-Milat/Özel
Trump mecbur kalacak!
FETÖ ve PYD’ye Trump’ın verdiği desteği “ABD’yi çıkmaza götürecek olan süreç” olarak değerlendiren Çağatay Özdemir, “Trump, seçimlere gitmeden önce dış politikada yaşadığı sıkışmışlığı aşmak isteyecektir. ABD Başkanı sürekli olarak içe kapanmasının mümkün olmayacağını fark edecek ve Türkiye’nin terörle mücadelesine destek vermek durumunda kalacak. Aksi takdirde kendi başkanlık dönemi de selefi olan Obama’nın ki gibi kaos ile anılacaktır” şeklinde konuştu.
ABD yalnızlaşıyor
“Trump attığı adımlarla translatlantik ve transpasifikle olan ilişkileri sarsıyor, bu durumda ABD’nin yalnızlaşma ihtimalini ortaya çıkarıyor” diyen Özdemir, “ABD’nin stratejik belgelerine bakarak söyleyebiliriz ki bu yalnızlaşma giderek artabilir. Türkiye gibi bir müttefikin kaybı, köken bağlarının olduğu transatlantikte yaşananlar, serbest piyasanın son dönemde yaşadığı gerilim, yeni bir grand stratejiye yönelinmesi ihtimalini ortaya çıkarabilir” dedi.
**
İşte O Söyleşi:
Trump’ın Obama’dan devraldığı politikaları değiştirdiğini söyleyebilir miyiz?Grand stratejinin devamı olması nedeniyle Trump’ın Obama’dan devraldığı politikaları değiştirdiğini söyleyemeyiz. Sadece Trump’ın söylemleri ve yaptıkları arasında ciddi tutarsızlıklar var diyebiliriz. Ancak bu durum yalnızca Trump’ın başkanlık dönemine özgü değil. Biz bugün Trump yönetiminde bir ABD gördüğümüz için böyle düşünüyoruz fakat geçmiş yönetimlerde de farklı değildi. Kısacası söz konusu durum sadece Trump’a veya Obama’ya özgü değil, Amerika tarihi boyunca süregeliyor.

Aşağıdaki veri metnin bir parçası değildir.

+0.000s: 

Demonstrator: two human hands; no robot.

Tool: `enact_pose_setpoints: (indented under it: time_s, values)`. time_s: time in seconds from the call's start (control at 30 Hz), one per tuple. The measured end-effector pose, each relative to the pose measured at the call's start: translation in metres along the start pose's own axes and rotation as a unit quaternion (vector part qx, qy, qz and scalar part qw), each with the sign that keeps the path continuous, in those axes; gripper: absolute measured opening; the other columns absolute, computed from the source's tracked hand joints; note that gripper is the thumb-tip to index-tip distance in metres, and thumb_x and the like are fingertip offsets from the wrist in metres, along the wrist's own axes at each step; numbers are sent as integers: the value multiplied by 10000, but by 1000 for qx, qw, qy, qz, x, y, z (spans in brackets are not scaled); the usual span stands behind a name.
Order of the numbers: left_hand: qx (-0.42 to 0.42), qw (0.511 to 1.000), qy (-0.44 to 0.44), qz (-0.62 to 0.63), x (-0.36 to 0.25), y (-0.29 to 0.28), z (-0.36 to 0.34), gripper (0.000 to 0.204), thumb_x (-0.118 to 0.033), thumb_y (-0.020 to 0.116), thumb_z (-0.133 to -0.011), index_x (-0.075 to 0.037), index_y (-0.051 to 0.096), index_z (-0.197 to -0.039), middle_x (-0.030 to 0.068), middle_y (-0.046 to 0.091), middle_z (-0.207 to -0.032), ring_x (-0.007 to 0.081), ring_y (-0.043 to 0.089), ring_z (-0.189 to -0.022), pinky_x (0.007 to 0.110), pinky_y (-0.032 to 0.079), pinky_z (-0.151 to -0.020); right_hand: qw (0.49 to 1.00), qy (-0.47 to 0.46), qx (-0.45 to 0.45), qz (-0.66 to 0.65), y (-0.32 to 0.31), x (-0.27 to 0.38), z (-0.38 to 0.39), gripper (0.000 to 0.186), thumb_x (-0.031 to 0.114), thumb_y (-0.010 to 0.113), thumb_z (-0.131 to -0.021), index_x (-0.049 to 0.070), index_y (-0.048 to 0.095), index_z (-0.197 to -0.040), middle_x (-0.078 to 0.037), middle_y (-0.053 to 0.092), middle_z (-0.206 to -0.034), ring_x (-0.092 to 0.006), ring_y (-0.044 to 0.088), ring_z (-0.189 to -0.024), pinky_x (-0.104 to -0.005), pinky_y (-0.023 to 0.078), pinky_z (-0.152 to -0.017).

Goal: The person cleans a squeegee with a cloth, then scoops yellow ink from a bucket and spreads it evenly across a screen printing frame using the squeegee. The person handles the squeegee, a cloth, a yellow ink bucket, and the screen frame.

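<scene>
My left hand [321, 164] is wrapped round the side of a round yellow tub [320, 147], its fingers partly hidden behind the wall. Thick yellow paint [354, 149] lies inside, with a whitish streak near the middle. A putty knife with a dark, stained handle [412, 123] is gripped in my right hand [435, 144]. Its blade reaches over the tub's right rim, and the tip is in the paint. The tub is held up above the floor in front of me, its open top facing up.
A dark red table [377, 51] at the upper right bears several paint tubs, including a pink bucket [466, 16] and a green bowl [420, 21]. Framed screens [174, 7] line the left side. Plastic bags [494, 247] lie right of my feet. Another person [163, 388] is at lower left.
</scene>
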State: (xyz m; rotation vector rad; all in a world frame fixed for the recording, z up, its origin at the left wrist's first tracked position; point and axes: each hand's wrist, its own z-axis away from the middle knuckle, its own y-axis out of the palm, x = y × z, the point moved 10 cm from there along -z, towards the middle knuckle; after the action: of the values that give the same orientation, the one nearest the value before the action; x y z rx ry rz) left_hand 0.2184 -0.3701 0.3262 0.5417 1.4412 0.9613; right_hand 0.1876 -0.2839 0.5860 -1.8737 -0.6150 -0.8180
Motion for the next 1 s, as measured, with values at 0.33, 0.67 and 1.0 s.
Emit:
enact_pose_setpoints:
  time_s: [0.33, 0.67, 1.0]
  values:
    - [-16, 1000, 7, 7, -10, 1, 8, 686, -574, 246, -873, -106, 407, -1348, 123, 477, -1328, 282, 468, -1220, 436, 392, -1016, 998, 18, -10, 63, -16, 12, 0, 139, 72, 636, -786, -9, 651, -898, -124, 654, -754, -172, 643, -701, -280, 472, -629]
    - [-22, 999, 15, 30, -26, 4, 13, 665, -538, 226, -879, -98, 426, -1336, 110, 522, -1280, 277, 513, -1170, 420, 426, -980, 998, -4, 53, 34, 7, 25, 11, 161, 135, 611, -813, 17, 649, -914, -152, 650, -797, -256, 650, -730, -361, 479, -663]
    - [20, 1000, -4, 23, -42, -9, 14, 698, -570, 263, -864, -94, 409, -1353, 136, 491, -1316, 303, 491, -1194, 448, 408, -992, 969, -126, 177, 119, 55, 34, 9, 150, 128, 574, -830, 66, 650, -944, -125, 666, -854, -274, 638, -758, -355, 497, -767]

Bu duruma örnek olarak Avrupa ordusunun kurulma tartışmasını, Trump’ın NATO’dan çekilme söylemini gösterebiliriz. ABD’nin NATO’dan çekileceği yönündeki söylem Obama döneminde de vardı. Çünkü bu örgütteki maliyet bölüşümü Obama döneminde de tartışma konusuydu.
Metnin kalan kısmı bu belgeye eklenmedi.